-- WORK REQUEST --
Only lines below containing the string "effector" should be counted; please give that count by itself.
::::
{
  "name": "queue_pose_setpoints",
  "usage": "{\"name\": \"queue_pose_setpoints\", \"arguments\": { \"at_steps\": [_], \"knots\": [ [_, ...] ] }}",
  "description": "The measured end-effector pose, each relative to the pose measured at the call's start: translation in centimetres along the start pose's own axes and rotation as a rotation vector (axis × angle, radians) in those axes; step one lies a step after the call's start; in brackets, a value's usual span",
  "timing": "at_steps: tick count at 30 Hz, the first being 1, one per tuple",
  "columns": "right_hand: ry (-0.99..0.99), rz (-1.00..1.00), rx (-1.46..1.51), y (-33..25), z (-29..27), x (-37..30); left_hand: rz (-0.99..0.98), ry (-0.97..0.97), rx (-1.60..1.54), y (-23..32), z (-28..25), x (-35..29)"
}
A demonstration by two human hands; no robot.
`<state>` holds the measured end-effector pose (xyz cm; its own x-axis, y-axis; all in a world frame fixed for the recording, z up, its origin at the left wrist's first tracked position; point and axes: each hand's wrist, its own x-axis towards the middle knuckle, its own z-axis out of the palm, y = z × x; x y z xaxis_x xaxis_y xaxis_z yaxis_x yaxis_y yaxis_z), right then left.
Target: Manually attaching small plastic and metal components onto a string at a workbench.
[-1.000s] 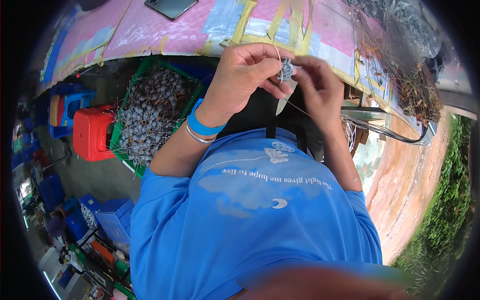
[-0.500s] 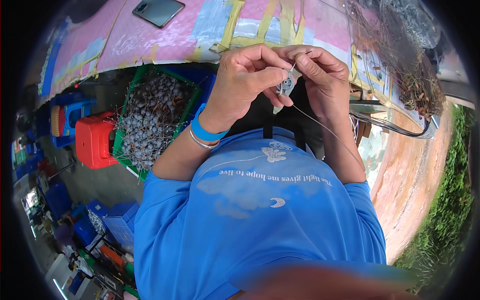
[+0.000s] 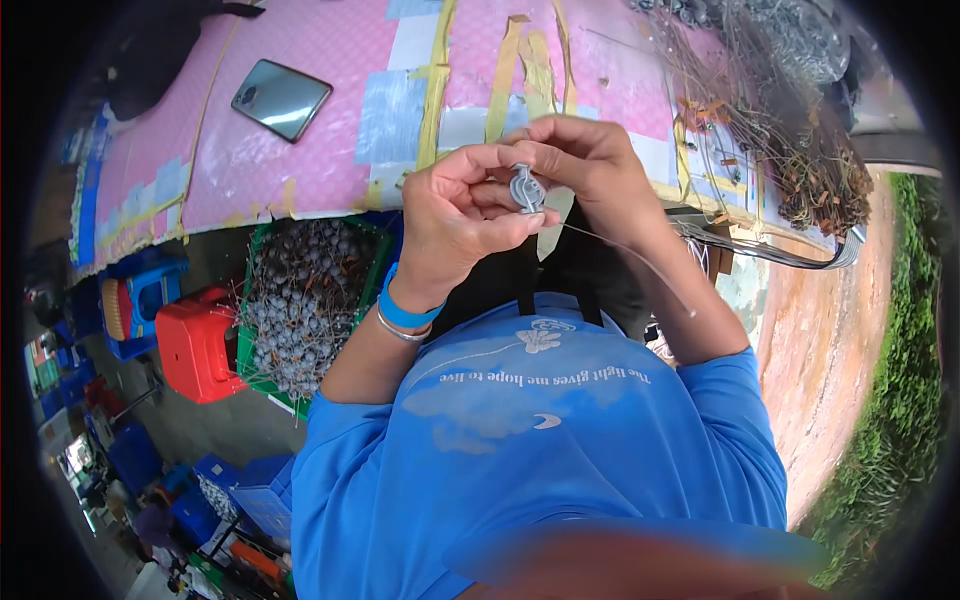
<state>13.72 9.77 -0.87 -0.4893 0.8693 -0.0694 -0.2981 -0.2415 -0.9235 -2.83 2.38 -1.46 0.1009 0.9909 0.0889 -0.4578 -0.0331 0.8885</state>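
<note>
While I watch remotely, the left hand (image 3: 455,205), half-curled, pinches a small, round grey part (image 3: 527,192) near the pink table (image 3: 310,172).
It looks ridged, a thin wire (image 3: 640,256) trailing rightward; the right hand (image 3: 592,165) bends beside its top, grip unclear to me. Leftward, a green crate (image 3: 379,264) holds heaped, wired grey pieces (image 3: 303,315).

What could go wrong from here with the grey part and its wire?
The grey part might slip, since the left hand seems to grip it mainly by the fingertips. The wire could snag: its tail trails across the view of the right forearm.
</note>
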Motion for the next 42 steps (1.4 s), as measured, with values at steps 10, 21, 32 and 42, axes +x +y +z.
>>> {"name": "queue_pose_setpoints", "arguments": {
  "at_steps": [10, 21, 32, 42],
  "knots": [
    [0.350, -0.478, -1.563, -7.6, -10.4, 18.8, -0.179, -0.080, 0.104, -0.3, -0.4, -0.2],
    [0.269, -0.367, -1.453, -7.7, -7.8, 14.0, -0.194, -0.060, 0.118, 0.0, -1.6, -1.6],
    [0.269, -0.584, -1.421, -4.2, -9.1, 6.7, -0.062, -0.016, 0.230, 0.5, -0.3, -3.3],
    [0.092, -0.420, -1.840, -4.0, -6.2, 7.8, 0.082, 0.118, 0.286, 0.4, 1.4, -2.6]
  ]
}}
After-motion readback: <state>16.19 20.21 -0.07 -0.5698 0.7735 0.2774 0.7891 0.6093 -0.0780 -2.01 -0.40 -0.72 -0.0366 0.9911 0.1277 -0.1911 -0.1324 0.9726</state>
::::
-- RESPONSE BOX --
2